Bring a strobe light into the epilepsy ward.

I asked a pretty, young homeless woman if I could take her home. She smiled at me and said yes. The look on her face soon changed, however, when I walked off with her cardboard box.

My dad was a master of his art; being compared to Houdini. Due his skill in disappearing.

One day a teacher stands up in front of her class and asks if anyone in the class is an idiot, and says that if there is one then he/she should stand up. After a minute a boy stands up.

The teacher then asks the boy if he actually thinks he’s an idiot.

The boy says, “No, I just didn’t want to see you standing there all by yourself.”

My girlfriend’s dog died, so I tried to cheer her up by getting her an identical one. It just made her more upset. She screamed at me, “What am I supposed to do with two dead dogs?”

What’s yellow and can’t swim?
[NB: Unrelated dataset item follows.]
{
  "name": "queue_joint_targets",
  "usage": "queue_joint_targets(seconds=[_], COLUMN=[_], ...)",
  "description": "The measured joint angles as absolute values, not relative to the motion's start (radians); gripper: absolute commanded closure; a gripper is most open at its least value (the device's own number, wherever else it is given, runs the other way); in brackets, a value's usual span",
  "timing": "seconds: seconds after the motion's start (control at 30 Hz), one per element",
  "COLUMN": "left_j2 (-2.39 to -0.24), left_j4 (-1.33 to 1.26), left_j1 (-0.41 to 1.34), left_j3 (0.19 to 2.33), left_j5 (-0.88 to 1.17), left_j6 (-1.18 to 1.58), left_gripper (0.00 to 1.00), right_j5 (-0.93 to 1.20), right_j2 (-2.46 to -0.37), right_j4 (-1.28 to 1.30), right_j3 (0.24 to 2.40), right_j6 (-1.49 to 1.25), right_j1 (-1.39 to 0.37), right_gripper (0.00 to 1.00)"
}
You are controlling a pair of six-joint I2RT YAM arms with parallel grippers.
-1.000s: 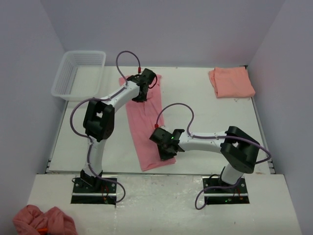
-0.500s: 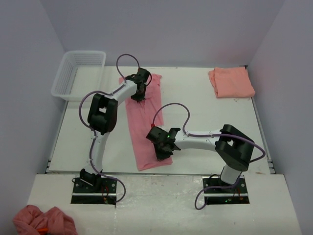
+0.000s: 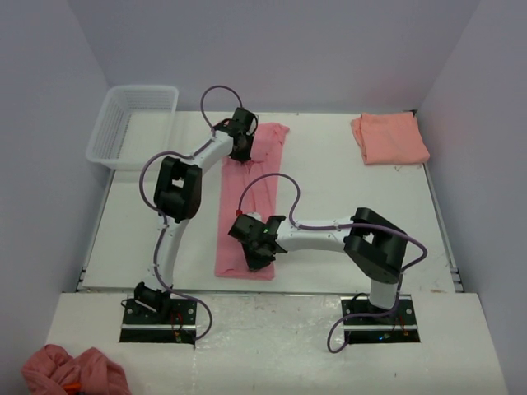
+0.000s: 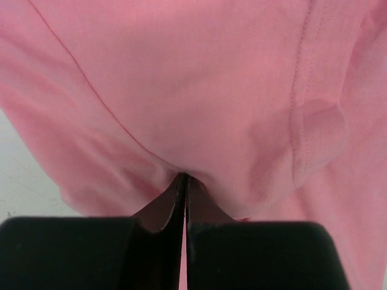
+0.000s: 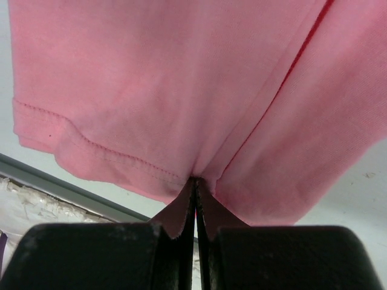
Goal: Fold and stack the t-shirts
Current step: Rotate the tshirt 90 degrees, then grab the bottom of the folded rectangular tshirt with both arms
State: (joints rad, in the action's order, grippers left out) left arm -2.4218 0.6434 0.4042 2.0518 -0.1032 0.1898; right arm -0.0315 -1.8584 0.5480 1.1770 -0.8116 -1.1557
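The rose-pink t-shirt (image 3: 249, 206) lies as a long narrow strip down the middle of the table. My left gripper (image 3: 243, 141) is shut on its far end; the left wrist view shows the cloth (image 4: 199, 90) pinched between the closed fingers. My right gripper (image 3: 257, 251) is shut on its near end; the right wrist view shows the hem (image 5: 91, 148) and folded cloth clamped in the jaws. The salmon-orange t-shirt (image 3: 389, 137) lies folded at the far right of the table, away from both grippers.
A white mesh basket (image 3: 132, 123) stands at the far left. More pink cloth (image 3: 74, 370) is bunched on the near ledge at bottom left. The table's near edge (image 3: 272, 288) runs just in front of the right gripper.
Both grippers have moved with the shirt: the near end has swung left, the far end shifted slightly right, so the strip now lies nearly straight front to back.
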Motion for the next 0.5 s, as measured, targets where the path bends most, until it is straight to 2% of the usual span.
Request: queue_joint_targets(seconds=[0.1, 0.17, 0.23, 0.4, 0.43, 0.5], left_j2=[-2.416, -2.392, -2.346, -2.191, -2.157, -2.083], left_j4=[0.636, 0.622, 0.617, 0.633, 0.637, 0.646], left_j1=[0.405, 0.406, 0.407, 0.406, 0.406, 0.406], left_j3=[2.041, 2.002, 1.93, 1.804, 1.796, 1.79], left_j5=[-0.117, -0.147, -0.198, -0.345, -0.376, -0.44], left_j6=[0.197, 0.205, 0.218, 0.246, 0.249, 0.251], left_gripper=[1.0, 1.0, 1.0, 0.99, 0.99, 0.91], right_j5=[-0.04, -0.051, -0.07, -0.128, -0.143, -0.169], right_j2=[-1.859, -1.859, -1.858, -1.813, -1.796, -1.755], right_j4=[0.553, 0.563, 0.578, 0.645, 0.66, 0.699], right_j3=[1.181, 1.185, 1.19, 1.189, 1.189, 1.193], right_j6=[-0.811, -0.81, -0.81, -0.79, -0.787, -0.778], right_j1=[-1.159, -1.161, -1.164, -1.173, -1.174, -1.181], right_gripper=[1.0, 0.96, 0.86, 0.69, 0.61, 0.57])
A bus full of children

If you had 10 chicken nuggets and Jimmy tried to steal one, what would you have?

10 chicken nuggets and a dead Jimmy.

One time Chuck Norris peed in the gas tank of a semi truck as a practical joke. That truck is now known as Optimus Prime.

When you going 80 mph and hit a speed bump Then the speed bump starts screaming

Fishing and girlfriends are exactly alike, there may be plenty of fish in the sea, but until i find one, i’m stuck here holding my rod

Why are orphans bad at poker?

They don’t know what a full house is.

What was the last thing to run through osama bin ladens mind? Probably a bullet.